As scientists continue to explore the boundaries of CRISPR technology, more and more Cas9 variants are being developed, which have shown better results in reducing non-target editing activities, making gene editing safer.
The design of guide RNA and its interaction with Cas9 is key to the accuracy and efficiency of CRISPR systems.
Future applications of CRISPR
As CRISPR technology continues to develop, its potential applications are also expanding. The latest drug, Casgevy, has been approved in the UK and US. This breakthrough therapy is designed to treat sickle cell disease and beta thalassemia. The success of these treatments demonstrates not only the potential of CRISPR but also the changes it can bring.

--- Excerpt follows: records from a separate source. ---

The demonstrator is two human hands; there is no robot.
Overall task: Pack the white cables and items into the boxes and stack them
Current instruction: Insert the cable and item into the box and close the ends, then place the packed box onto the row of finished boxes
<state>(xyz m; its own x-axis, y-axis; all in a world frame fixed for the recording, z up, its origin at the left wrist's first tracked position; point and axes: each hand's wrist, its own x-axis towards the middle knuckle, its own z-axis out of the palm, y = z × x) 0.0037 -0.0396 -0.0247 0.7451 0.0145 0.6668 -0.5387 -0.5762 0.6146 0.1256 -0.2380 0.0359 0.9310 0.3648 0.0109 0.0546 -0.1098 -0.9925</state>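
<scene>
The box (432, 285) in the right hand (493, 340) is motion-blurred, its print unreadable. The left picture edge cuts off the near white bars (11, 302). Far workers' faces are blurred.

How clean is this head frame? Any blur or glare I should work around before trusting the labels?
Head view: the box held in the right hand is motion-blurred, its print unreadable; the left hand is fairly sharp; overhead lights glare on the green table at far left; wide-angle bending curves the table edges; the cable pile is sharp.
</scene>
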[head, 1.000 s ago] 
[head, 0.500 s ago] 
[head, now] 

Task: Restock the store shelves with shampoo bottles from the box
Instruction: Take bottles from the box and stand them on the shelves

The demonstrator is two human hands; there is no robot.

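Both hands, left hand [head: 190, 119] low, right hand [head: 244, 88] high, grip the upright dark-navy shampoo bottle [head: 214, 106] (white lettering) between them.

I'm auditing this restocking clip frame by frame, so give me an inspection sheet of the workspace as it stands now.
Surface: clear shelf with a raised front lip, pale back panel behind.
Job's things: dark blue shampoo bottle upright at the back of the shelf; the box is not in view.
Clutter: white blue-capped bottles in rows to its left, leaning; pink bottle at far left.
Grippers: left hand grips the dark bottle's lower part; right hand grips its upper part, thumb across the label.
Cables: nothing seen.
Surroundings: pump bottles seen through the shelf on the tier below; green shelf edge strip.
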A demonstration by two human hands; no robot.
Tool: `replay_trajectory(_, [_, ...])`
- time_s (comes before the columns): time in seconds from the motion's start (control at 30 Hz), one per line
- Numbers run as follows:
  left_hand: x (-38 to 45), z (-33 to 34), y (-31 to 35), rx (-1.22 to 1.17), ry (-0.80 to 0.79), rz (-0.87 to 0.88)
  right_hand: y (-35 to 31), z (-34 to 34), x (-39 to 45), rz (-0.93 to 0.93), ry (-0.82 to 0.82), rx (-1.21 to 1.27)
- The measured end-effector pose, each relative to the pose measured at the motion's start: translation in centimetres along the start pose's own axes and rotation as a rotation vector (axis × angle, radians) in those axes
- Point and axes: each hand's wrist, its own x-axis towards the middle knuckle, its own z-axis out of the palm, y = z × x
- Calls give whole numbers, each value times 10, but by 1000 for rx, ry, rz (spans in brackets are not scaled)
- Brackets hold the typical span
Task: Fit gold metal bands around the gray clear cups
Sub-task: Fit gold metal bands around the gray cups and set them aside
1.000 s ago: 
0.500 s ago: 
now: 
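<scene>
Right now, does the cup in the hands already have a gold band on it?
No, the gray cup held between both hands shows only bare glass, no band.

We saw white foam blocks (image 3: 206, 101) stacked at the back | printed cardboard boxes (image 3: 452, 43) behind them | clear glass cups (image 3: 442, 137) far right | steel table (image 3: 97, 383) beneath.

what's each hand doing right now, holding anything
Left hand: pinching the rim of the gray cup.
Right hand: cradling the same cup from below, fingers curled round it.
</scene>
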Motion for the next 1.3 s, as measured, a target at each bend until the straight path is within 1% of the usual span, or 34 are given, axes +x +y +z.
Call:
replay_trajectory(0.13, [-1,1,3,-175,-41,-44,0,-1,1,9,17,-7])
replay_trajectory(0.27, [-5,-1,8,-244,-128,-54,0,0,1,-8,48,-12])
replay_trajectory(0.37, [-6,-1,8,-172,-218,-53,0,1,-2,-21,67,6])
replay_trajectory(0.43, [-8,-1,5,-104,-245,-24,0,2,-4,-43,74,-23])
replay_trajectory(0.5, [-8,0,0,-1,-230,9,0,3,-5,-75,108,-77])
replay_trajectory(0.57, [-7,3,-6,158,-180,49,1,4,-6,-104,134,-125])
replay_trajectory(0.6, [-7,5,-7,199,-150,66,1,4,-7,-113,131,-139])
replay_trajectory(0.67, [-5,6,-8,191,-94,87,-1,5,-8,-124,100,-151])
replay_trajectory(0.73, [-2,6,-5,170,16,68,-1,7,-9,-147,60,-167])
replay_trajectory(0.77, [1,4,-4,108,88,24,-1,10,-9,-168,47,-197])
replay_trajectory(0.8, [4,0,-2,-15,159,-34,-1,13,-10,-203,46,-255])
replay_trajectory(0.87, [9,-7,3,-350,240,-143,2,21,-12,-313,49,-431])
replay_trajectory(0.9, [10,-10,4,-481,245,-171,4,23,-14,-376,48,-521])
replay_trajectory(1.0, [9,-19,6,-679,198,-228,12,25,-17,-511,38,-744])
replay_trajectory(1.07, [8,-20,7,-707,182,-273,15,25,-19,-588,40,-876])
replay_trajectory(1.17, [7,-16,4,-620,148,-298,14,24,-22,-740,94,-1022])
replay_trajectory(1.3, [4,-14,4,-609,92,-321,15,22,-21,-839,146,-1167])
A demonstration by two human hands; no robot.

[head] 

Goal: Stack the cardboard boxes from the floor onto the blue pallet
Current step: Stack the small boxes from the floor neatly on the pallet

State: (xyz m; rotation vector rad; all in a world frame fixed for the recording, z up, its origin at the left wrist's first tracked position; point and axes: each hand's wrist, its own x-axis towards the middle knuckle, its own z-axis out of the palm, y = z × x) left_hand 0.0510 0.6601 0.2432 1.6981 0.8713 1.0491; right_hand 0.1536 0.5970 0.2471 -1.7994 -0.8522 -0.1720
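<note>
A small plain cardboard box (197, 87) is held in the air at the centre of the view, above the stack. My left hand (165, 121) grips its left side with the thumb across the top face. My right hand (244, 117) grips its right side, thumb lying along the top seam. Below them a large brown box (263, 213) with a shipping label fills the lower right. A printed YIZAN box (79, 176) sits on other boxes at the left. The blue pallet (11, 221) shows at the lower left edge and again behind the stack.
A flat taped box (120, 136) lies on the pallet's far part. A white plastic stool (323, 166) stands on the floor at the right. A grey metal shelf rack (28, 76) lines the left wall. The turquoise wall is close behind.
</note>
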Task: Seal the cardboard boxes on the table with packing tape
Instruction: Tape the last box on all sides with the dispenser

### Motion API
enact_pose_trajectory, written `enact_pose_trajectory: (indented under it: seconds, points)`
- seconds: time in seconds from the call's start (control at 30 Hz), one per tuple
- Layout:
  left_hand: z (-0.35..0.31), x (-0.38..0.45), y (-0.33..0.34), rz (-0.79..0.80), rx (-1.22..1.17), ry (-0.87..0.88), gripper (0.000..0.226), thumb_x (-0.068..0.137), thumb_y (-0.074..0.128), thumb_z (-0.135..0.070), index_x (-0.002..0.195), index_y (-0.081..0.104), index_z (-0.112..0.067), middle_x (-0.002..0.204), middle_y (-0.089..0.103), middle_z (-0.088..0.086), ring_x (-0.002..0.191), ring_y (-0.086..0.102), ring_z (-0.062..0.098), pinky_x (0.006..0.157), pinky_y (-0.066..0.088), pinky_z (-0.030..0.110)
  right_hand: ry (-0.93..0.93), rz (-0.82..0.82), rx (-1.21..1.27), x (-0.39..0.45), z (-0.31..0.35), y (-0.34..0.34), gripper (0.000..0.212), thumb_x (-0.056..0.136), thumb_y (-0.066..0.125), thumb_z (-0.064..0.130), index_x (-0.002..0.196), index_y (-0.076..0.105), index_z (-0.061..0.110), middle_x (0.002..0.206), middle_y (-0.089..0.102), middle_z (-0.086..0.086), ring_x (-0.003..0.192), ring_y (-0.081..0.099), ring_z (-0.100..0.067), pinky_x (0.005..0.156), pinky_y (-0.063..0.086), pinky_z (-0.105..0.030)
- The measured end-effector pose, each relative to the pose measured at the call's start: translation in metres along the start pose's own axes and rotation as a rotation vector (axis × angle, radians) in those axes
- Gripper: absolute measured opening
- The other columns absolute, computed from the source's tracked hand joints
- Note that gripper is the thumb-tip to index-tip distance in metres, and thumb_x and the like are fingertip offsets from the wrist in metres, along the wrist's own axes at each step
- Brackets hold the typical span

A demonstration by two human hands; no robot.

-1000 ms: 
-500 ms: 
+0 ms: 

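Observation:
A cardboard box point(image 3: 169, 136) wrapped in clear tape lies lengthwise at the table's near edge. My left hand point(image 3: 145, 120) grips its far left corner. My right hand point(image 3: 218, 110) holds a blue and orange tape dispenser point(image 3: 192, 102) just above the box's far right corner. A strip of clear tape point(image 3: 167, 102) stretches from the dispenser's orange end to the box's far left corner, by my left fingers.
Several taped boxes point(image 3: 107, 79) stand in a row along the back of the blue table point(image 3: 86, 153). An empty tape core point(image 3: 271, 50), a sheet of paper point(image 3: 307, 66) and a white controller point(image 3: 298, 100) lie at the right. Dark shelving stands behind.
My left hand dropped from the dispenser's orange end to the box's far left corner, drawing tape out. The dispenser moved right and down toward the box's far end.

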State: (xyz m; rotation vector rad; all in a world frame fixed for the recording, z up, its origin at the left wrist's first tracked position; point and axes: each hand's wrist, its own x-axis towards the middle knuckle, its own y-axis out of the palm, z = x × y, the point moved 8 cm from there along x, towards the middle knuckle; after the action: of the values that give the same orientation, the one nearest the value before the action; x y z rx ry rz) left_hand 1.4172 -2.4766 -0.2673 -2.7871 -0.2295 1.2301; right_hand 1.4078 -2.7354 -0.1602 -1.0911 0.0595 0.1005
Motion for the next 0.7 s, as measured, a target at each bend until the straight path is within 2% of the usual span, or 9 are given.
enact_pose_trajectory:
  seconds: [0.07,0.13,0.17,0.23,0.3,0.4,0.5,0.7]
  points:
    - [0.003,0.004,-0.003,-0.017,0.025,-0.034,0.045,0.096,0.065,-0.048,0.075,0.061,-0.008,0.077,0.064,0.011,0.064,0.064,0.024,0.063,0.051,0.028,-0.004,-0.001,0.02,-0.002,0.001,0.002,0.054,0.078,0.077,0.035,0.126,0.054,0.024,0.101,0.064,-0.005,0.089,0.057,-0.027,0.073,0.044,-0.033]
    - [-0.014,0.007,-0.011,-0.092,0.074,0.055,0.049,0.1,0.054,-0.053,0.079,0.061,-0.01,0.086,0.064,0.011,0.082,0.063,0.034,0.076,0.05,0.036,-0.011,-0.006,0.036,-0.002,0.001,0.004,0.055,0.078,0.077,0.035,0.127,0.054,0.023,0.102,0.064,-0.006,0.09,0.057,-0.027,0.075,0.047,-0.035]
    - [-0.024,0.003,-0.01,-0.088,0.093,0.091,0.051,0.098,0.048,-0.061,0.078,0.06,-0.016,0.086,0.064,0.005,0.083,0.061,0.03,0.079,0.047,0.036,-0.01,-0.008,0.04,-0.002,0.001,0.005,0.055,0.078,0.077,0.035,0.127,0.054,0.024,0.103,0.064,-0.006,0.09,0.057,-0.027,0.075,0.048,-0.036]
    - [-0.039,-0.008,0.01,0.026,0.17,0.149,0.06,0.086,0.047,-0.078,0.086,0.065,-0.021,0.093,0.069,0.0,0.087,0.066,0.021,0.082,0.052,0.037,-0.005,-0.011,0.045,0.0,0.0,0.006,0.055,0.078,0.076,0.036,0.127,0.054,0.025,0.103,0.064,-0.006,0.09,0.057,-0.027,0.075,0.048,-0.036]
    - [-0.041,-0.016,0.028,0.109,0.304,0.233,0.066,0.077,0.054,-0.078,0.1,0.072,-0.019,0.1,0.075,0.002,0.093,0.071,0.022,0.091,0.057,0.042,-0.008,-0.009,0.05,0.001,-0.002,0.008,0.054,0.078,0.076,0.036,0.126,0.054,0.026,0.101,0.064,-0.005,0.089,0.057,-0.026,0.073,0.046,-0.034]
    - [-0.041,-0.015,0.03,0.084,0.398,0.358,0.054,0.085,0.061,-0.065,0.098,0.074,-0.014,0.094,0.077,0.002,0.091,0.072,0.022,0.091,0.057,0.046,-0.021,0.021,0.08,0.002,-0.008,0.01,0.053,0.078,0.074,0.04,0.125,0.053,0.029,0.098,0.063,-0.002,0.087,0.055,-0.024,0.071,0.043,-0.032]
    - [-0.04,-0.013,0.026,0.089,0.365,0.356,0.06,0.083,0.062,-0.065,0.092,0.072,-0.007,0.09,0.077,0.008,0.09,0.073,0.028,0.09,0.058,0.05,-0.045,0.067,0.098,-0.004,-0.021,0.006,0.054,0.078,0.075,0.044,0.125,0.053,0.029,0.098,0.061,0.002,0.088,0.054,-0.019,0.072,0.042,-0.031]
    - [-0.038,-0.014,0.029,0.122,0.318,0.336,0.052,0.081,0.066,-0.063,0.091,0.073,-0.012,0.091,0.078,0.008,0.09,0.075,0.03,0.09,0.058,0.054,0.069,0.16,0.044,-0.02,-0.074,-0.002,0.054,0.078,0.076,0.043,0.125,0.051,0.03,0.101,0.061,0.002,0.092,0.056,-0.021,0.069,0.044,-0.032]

In addition, CRISPR technology is also used in agricultural production to develop plants with more disease resistance and production efficiency, and even lays the foundation for the establishment of gene-edited foods. However, the ethical and safety issues caused by this still need to be solved urgently. .
CRISPR was selected as Breakthrough of the Year by AAAS in 2015. The potential of this technology heralds huge changes in medicine and agriculture in the future.
In short, the development of CRISPR technology has undoubtedly brought a new perspective to scientific research and application. What opportunities and challenges will humans face in genome manipulation in the future?